There were some truly magical moments, like the first time I listened to another classmate speak and realised I could understand what he was saying. The first time I dreamt in te reo Māori and the first time I realised I was actually capable of learning te reo Māori. It’s also important to mention, my kaiako and kaiawhina are two absolute legends. They push but never too hard; it’s rare to meet people who are innately aware of everyone’s personal thresholds. This whole year, no matter how hard it’s been, I’ve never felt I’ve been asked too much of or asked to do the impossible. I’m very lucky and grateful to have met them at the start of my reo journey. The joy I’ve felt this year, the excitement, the reawakening of te reo Māori has far outweighed the mamae. This journey has been both the scariest and the best thing I’ve done. It feels almost irresponsible to recommend something to other people that brought you so many tears, frustration and late nights but you forget about those days. Every day you walk into the room and it’s vibrant and full of life. The morning gossips and catch-ups go from English to Māori, the in-class jokes grow daily and the waiata get louder!

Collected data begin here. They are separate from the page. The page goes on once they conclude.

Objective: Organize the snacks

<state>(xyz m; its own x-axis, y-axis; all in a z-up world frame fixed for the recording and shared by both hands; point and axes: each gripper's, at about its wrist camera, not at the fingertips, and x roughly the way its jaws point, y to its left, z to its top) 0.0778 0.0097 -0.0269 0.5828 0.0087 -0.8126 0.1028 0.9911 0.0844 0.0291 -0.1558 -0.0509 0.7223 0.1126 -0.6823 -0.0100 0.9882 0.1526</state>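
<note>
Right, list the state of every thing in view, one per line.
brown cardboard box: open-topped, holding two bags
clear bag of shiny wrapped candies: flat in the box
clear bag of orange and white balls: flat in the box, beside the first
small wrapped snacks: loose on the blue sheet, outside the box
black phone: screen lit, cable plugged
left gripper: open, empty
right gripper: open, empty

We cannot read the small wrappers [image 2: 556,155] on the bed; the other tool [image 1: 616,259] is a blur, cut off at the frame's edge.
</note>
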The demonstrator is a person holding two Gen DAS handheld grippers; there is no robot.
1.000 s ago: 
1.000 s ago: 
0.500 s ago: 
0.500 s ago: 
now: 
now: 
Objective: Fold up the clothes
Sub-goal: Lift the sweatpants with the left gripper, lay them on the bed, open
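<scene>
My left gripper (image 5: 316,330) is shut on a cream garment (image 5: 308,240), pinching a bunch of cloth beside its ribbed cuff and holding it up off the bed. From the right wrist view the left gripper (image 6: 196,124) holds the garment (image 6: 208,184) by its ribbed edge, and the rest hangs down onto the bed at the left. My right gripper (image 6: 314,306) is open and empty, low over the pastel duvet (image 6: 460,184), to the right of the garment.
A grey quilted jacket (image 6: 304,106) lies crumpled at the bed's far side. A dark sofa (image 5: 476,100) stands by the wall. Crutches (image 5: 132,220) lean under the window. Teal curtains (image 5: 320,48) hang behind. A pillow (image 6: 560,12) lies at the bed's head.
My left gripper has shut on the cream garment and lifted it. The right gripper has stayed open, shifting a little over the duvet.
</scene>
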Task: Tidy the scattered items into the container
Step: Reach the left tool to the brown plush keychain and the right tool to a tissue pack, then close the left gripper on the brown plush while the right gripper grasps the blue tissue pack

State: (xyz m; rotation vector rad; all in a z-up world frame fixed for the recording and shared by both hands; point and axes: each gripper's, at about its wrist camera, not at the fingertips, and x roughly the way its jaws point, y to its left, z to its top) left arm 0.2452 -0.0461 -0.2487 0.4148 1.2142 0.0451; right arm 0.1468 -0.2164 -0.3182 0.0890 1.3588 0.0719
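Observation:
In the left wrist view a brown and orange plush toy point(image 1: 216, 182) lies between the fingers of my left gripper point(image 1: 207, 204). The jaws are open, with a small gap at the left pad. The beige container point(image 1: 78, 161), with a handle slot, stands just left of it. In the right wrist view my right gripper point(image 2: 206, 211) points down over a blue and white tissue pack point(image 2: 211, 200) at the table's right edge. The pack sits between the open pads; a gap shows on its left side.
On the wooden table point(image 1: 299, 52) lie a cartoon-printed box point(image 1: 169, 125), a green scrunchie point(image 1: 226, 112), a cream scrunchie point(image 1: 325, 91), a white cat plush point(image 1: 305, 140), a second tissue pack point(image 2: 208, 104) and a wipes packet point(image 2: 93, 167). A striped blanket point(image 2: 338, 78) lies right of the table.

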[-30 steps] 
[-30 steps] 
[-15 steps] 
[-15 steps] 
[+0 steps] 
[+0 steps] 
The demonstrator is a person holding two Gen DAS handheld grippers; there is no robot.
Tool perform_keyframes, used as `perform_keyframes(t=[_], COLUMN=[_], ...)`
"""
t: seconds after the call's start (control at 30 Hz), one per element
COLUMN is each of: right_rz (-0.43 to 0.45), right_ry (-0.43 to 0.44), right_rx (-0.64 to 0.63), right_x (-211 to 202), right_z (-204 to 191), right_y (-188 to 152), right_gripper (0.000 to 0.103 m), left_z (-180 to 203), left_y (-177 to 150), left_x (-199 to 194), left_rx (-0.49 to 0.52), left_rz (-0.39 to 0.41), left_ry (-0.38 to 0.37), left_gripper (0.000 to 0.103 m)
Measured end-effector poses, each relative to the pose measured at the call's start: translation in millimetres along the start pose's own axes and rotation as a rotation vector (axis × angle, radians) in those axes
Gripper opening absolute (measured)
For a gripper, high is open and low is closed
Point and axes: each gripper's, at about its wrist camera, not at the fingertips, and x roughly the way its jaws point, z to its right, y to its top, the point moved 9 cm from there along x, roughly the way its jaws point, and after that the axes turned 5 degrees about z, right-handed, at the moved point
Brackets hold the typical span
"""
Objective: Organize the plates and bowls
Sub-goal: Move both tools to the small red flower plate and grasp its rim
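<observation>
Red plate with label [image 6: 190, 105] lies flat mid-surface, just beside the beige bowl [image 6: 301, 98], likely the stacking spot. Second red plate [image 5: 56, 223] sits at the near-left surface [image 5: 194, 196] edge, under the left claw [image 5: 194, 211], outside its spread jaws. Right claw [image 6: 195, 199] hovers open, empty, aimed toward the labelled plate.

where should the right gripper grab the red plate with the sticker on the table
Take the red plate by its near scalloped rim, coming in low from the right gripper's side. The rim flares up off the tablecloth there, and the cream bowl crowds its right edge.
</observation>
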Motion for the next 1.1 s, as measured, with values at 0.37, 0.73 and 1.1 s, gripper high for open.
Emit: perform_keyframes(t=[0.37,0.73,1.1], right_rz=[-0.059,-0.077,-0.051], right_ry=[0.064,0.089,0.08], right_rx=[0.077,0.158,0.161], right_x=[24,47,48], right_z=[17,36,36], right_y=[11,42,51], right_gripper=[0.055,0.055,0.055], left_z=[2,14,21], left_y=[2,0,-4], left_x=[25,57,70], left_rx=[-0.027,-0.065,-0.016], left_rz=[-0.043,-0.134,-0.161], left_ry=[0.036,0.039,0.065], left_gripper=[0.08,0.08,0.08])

Being Māori and learning te reo Māori is a unique experience. You have expectations of yourself, others have expectations of you. It’s hard. I found the duality of life confusing, I was in such a rich environment all day, singing waiata, reading stories, learning kupu. I’d go home and on Facebook I’d see some news article related to Māori and make the fatal mistake of reading the comment section. I still find the ignorance hard to grapple with. However, I don’t read comment sections anymore. I flex that block feature when I need to, I don’t give my emotional energy to people who don’t deserve it. I encourage others to do the same.
My course has ended and it feels very bittersweet. I’m not where I thought I would be at the start of the year, but I’m proud of where I am. I describe myself as an “intermediate” level speaker although admittedly I’m closer to the beginner end of that spectrum. A lot of people in my class are in the “advanced” level now. This course is about your personal levelling up and not how you move compared to others, but it’s important to note if you go into this course wanting to be an advanced speaker and have prior te reo knowledge, it’s absolutely obtainable. I’ve done things I never thought I could do. I wrote an essay, I spoke for five minutes on the spot, I did a debate – all in te reo Māori. My language.
I’ve referred to my year as a journey because it is. This will be a lifelong journey for me, my goal now is simple: keep speaking, keep listening, keep reading.
There is a whakataukī we’ve come back to throughout the year and my advice to anyone thinking about doing this course. “Tūwhitia te hopo, mairangatia te angitū!” Feel the fear and do it anyway!